The recent comments by venture capitalist and provocateur Tom Perkins were not — thankfully, many will say — the last word by a tech bigwig on the rising backlash against the tech industry in San Francisco and elsewhere in the Bay Area.

Marc Benioff, CEO of cloud company Salesforce.com, has been weighing in, and his message contrasts sharply with Perkins’ comparison of the Google-bus protests to the Nazis’ persecution of the Jews.

“I think that this kind of tide will be turned if these tech companies, the entrepreneurs, everyday employees, give back to the city. When you see them out there in the schools, in the homeless shelters, you see them in the hospitals, then everyone will appreciate them. If you only see them behind their Google buses, then you’ve got a problem,” Benioff told the Wall Street Journal. This follows comments he made to the Los Angeles Times in which he criticized the tech industry’s “stinginess” amid rising rents and evictions in San Francisco, which has led to protests that have included blocking companies’ commuter buses.

What’s Benioff’s idea of giving back? The WSJ notes that Salesforce, a huge employer in San Francisco, gives 1 percent of its equity, profit and time to philanthropy under the 1/1/1 plan Benioff drafted. And he said other tech companies have similar programs. (Which probably could use a boost in marketing right about now, we’d say. If you’ve got it, flaunt it.)

As for the other issues, Benioff said he supported regulation of the tech buses, plus a dialogue among San Francisco residents, government officials, tech leaders and others to tackle the issues. Benioff, venture capitalist Ron Conway and other tech executives met last month with S.F. Mayor Ed Lee and agreed to work with local organizations in a civic-engagement effort, according to the LAT.

Back to the Perkins drama: VC firm Kleiner Perkins distanced itself from the controversial comments of Perkins, one of its co-founders.

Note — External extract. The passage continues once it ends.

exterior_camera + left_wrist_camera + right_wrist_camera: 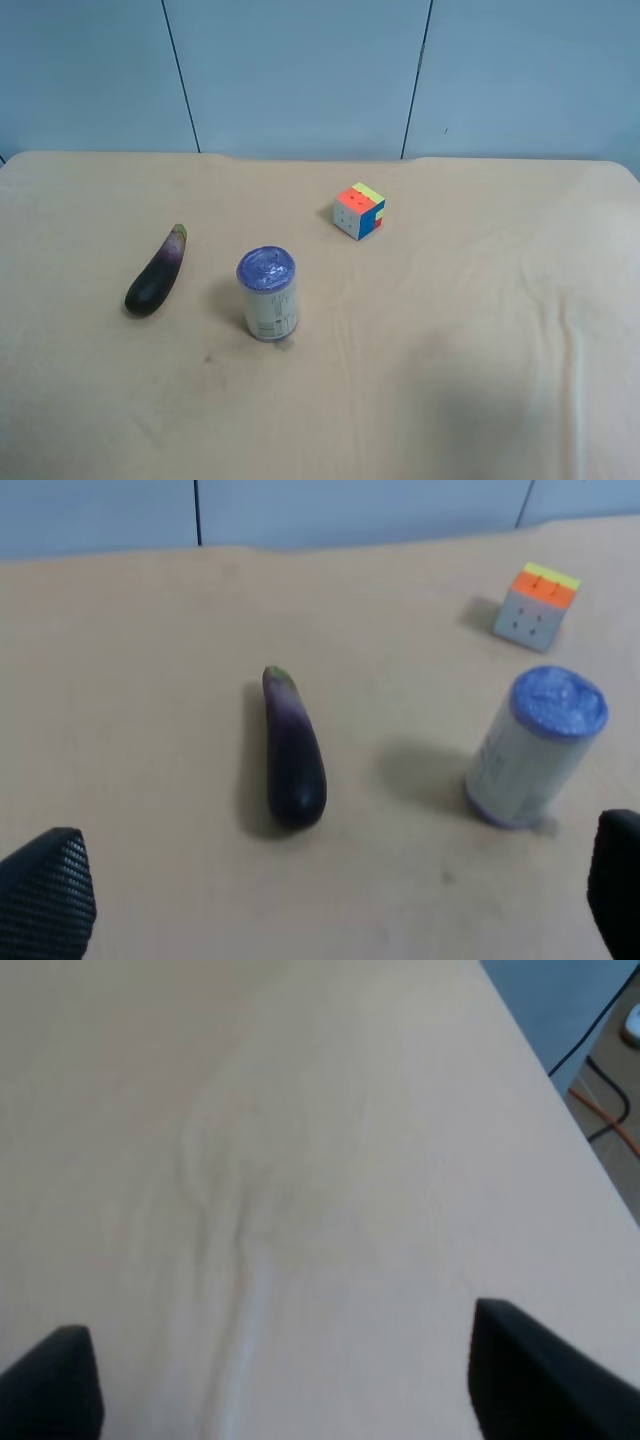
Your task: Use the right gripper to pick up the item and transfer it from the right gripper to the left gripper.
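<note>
The dark purple eggplant (156, 274) lies on the beige table (450, 330) at the exterior high view's left, its greenish stem tip pointing toward the back. It also shows in the left wrist view (293, 752), well ahead of the left gripper (330, 900), which is open and empty. The right gripper (290, 1375) is open and empty over bare tablecloth; the eggplant does not show in its view. Neither arm shows in the exterior high view.
A purple-lidded can (267, 294) stands upright next to the eggplant, also seen in the left wrist view (535, 746). A multicoloured puzzle cube (360, 210) sits further back (536, 606). The table's edge and floor cables (600, 1110) show in the right wrist view.
</note>
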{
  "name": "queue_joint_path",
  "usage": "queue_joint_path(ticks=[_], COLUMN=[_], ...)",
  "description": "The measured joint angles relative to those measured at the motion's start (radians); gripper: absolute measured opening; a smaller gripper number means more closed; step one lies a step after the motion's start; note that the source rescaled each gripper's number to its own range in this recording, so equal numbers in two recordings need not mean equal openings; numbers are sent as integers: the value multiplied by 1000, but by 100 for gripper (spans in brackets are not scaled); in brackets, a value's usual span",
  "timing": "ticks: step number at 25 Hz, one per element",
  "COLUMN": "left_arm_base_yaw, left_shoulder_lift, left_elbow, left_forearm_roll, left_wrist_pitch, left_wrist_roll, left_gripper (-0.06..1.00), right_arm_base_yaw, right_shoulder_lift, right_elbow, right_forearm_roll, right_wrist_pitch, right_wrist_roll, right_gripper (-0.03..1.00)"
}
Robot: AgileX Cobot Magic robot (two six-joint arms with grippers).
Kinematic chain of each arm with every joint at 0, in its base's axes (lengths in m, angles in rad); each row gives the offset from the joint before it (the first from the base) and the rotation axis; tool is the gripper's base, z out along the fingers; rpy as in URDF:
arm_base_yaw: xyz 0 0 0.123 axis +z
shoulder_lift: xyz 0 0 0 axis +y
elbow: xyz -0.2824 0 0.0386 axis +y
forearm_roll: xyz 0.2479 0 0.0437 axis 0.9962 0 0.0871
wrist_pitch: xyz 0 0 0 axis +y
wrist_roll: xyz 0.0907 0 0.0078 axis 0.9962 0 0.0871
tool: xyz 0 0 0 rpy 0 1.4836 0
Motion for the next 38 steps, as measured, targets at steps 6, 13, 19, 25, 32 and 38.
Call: queue_joint_path(ticks=[6, 13, 19, 25, 32, 38], left_arm_base_yaw=[0, 0, 0, 0, 0, 0], left_shoulder_lift=[0, 0, 0, 0, 0, 0], left_elbow=[12, 12, 12, 12, 12, 12], left_forearm_roll=[42, 47, 47, 47, 47, 47], left_wrist_pitch=[97, 100, 100, 100, 100, 100], left_wrist_roll=[0, 0, -1, -1, 0, 0], left_gripper=[100, 100, 100, 100, 100, 100], right_arm_base_yaw=[0, 0, 0, 0, 0, 0], right_shoulder_lift=[0, 0, 0, 0, 0, 0], right_elbow=[0, 0, 0, 0, 0, 0], right_forearm_roll=[0, 0, 0, 0, 0, 0], right_wrist_pitch=[0, 0, 0, 0, 0, 0], right_wrist_roll=[0, 0, 0, 0, 0, 0], right_gripper=[48, 48, 48, 48, 48, 48])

In a letter to the editor of the Wall Street Journal last week, Perkins characterized the protests as a “demonization of the rich” and “the progressive war on the American one percent.” The VC firm tweeted that it was “shocked” at Perkins’ comments. Perkins later apologized for what he said was a poor choice of words, but stuck to his message that “the 1 percent are not causing inequality — they’re the job creators.”

 

Photo: Salesforce.com Chairman and CEO Marc Benioff at the company’s annual trade show at the Moscone Center in San Francisco in November. (Josie Lepe/Bay Area News Group)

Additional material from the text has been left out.